L’été arrive et le gel des tarifs du gaz risque une sévère insolation. Il avait été mis en place jusqu’au 1er juillet par le précédent gouvernement, échaudé par le tollé provoqué par une énième augmentation: 4,4% au 1er janvier dernier, ce qui portait l’augmentation des prix du gaz à quelque plus 60% en moins de six ans. Une augmentation de quelque 10% pourrait même intervenir d’ici à la fin de 2012, le rapporteur du Conseil d’État venant en effet de se prononcer en faveur d’un rattrapage rétroactif, après avoir été saisi par GDF Suez, coté au CAC 40 et dont l’État détient un peu plus de 36% du capital, ainsi que par l’ANODE (Association nationale des opérateurs détaillants en énergie), ceux-là mêmes qui prédisaient que la concurrence allait faire baisser les prix. Motif: le gel des prix n’est pas en conformité avec la loi prescrivant la répercussion intégrale des coûts d’approvisionnement dans les prix au consommateur. Une demande de longue date.

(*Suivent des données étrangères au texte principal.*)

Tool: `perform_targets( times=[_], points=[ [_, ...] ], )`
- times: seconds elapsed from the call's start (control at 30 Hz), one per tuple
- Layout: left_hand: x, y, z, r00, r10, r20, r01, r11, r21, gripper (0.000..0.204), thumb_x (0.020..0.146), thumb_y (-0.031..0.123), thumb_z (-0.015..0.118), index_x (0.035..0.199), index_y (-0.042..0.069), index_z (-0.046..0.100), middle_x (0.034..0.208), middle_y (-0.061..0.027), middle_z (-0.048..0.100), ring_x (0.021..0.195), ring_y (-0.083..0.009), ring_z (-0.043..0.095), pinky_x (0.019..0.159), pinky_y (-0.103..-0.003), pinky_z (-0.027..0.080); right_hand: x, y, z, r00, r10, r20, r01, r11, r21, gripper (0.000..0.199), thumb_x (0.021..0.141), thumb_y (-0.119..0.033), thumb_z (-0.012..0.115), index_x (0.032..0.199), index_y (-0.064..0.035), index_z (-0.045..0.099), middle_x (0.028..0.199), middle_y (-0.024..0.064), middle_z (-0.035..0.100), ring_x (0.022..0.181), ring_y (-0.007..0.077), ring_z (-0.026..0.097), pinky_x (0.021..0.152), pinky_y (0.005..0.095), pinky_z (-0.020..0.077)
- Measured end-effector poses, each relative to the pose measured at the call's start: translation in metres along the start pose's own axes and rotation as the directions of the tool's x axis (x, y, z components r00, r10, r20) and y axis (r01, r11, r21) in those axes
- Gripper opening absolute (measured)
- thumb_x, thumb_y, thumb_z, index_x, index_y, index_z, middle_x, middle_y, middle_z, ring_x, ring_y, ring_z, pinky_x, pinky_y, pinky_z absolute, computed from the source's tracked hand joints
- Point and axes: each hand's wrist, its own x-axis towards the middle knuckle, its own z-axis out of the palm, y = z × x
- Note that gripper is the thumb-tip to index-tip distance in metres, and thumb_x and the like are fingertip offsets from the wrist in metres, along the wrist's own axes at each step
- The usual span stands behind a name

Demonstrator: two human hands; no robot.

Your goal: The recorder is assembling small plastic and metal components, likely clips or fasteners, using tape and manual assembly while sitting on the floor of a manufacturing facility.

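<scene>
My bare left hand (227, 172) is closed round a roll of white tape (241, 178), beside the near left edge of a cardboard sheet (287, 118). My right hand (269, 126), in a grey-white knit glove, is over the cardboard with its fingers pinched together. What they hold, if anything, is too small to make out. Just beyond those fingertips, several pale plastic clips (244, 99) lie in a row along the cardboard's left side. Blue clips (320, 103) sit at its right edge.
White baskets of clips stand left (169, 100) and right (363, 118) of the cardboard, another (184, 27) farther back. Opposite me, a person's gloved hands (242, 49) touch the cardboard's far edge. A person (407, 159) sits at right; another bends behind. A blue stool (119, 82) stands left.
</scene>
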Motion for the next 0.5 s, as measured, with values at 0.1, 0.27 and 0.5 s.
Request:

Pour essayer de faire passer la pilule, GDF Suez avait parlé d’augmenter les bénéficiaires des tarifs sociaux, dont le nombre a été jugé insuffisant par le Médiateur national de l’énergie, autorité administrative indépendante, dans son bilan 2011 publié fin mai 2012. Ce dernier avait, à cette occasion, souligné que le nombre de dossiers liés à des difficultés de paiement avait augmenté de 80% par rapport à 2010 et que la hausse des tarifs réglementés du gaz avait atteint 25% en deux ans et celle de l’électricité 8%. En 2005, une enquête de l’INSEE avait constaté que 3,5 millions de ménages de France métropolitaine déclaraient souffrir du froid dans leur logement. Depuis, le prix du gaz a augmenté de 60%. Ce qui n’est pas vraiment le cas du pouvoir d’achat.